Occipital neuralgia produces a very different sensation in the same region. Instead of a dull ache, it causes sudden shooting or stabbing pain along the back of the scalp, following the path of the occipital nerves that run from the upper neck to the top of the head. These bursts of pain last seconds to minutes, and the scalp in the affected area may feel tender or numb between episodes. Pressing on the nerve at the base of the skull often triggers or reproduces the pain.

Random Spots That Shift Around

Brief, sharp stabs of pain that hit one small area of the head, then move to a completely different spot, are characteristic of primary stabbing headache, sometimes called “ice pick headache.” Each jab lasts only a few seconds (80% last 3 seconds or less), and the location shifts unpredictably. Only about a third of people with this condition experience stabs in a fixed spot. In 70% of cases, the pain strikes outside the areas typically affected by other headache types.

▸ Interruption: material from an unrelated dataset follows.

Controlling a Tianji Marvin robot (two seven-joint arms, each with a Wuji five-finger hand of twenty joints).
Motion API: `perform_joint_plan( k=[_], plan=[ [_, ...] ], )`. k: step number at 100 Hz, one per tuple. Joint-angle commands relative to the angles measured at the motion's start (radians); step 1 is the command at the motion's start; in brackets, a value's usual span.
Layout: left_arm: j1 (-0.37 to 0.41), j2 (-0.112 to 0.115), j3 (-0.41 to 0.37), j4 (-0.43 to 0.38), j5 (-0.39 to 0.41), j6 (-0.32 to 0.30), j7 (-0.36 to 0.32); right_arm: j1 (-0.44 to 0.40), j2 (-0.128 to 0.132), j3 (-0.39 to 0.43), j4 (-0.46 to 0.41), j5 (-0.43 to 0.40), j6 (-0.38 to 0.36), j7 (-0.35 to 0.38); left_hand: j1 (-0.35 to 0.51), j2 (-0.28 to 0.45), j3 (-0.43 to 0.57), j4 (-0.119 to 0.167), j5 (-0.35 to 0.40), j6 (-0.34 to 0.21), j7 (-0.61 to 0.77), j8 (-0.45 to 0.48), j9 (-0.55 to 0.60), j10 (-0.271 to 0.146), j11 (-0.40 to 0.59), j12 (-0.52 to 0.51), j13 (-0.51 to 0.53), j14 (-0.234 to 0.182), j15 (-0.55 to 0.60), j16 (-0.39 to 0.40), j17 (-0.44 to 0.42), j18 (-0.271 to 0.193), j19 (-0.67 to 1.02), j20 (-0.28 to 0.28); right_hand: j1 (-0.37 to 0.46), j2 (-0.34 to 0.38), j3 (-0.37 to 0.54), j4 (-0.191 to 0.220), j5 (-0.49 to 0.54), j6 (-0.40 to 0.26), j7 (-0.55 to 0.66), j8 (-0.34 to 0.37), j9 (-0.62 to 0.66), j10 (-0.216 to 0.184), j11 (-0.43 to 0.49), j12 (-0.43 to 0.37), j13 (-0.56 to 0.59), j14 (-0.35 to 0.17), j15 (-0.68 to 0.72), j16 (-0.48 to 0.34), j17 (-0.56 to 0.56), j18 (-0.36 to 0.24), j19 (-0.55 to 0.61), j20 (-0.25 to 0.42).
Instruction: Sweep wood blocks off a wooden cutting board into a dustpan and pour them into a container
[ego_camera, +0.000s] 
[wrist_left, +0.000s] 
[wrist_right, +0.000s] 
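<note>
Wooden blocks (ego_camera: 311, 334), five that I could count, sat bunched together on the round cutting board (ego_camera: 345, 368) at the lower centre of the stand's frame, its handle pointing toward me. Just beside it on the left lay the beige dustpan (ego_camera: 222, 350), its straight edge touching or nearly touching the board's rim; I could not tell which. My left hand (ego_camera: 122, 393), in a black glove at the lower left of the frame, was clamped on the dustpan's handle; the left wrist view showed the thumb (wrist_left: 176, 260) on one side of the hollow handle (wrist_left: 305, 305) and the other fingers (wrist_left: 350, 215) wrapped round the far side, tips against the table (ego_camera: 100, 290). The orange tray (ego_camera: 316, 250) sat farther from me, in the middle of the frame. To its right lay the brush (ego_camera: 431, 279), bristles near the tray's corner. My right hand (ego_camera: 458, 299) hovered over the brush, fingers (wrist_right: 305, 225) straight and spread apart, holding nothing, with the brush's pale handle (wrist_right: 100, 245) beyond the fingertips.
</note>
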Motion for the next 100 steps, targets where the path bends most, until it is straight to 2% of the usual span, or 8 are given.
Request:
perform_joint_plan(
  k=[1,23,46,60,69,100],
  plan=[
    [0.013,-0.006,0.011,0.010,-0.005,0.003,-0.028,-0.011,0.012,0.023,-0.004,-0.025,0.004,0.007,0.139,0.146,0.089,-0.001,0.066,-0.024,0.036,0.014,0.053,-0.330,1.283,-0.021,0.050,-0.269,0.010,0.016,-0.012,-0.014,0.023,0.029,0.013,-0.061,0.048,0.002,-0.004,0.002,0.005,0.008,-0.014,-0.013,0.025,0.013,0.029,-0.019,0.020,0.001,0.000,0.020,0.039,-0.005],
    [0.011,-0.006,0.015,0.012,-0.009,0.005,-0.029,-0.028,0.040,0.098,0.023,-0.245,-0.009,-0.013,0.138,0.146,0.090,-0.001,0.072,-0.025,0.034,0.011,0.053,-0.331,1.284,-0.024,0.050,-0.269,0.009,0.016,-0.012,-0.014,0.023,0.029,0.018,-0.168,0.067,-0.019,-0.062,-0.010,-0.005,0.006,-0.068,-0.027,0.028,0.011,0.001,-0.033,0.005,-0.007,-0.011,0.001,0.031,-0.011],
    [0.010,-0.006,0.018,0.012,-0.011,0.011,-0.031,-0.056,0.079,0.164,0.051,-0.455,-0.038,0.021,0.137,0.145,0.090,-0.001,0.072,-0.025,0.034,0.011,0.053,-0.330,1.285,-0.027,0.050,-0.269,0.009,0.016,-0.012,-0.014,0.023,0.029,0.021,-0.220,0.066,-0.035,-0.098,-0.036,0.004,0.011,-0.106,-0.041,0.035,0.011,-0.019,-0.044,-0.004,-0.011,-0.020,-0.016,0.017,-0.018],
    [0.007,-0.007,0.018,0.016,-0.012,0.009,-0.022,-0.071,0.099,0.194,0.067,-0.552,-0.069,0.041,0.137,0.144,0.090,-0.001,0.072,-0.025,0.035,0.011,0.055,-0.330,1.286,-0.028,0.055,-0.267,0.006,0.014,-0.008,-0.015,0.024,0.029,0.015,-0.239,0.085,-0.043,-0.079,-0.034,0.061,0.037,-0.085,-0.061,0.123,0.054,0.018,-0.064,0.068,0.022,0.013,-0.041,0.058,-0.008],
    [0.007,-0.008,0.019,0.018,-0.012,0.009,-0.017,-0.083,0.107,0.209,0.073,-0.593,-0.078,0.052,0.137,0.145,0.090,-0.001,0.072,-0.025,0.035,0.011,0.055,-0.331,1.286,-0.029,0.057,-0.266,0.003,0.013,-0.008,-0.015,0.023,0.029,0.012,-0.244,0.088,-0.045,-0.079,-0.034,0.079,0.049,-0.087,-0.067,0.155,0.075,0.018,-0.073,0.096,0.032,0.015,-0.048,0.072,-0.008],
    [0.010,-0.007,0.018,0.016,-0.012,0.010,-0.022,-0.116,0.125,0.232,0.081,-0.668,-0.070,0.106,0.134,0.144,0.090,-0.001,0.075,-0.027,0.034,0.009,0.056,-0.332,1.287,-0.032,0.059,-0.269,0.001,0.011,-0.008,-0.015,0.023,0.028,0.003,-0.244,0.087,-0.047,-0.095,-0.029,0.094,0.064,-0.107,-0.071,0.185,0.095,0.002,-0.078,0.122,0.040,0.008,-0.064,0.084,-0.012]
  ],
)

These stabs are startling but not dangerous on their own. They tend to occur in people who also get migraines, and they come and go without a clear trigger. The brevity is the defining feature: if your sharp pain lasts longer than a couple of minutes, something else is going on.

Forehead and Cheekbones: Not Always Sinuses

Pain and pressure across the forehead, cheekbones, or bridge of the nose feels intuitively like a sinus problem, but genuine sinus headaches require an active sinus infection. That means thick discolored nasal discharge, fever, and reduced sense of smell. Without those signs, the forehead and cheek pressure you’re feeling is most likely migraine or tension-type headache.

This misdiagnosis matters because people treating suspected sinus headaches with decongestants and antibiotics are missing the actual condition. If forehead pain recurs regularly, responds to rest in a dark room, or comes with stomach upset, treating it as migraine is more likely to help.

Pain That Peaks in Under a Minute

Any headache, regardless of location, that reaches maximum intensity in less than 60 seconds is classified as a thunderclap headache and requires immediate medical attention. What makes it dangerous isn’t the severity itself, but the speed of onset. The most serious cause is bleeding around the brain from a ruptured blood vessel, though there are also benign causes.

A thunderclap headache lasts at least 5 minutes and is often described as the worst headache of your life. The location can vary, appearing anywhere on the head. The critical distinction from other headache types is that explosive onset: going from zero to peak pain in seconds rather than building gradually over minutes or hours.

When Location Becomes Less Useful

If you’re taking pain relievers for headaches on 10 or more days per month for longer than 3 months, the headaches themselves can become self-sustaining. This is medication-overuse headache, and it produces pain on 15 or more days per month that doesn’t follow the typical location patterns of the original headache. The pain tends to be diffuse and present upon waking, and it improves only briefly with each dose of medication before returning.

Medication-overuse headache can develop from any type of pain reliever, including over-the-counter options. The treatment is counterintuitive: gradually stopping the overused medication, which typically makes headaches worse for a few weeks before they improve. If your headaches have slowly become more frequent and widespread over months, this pattern is worth considering.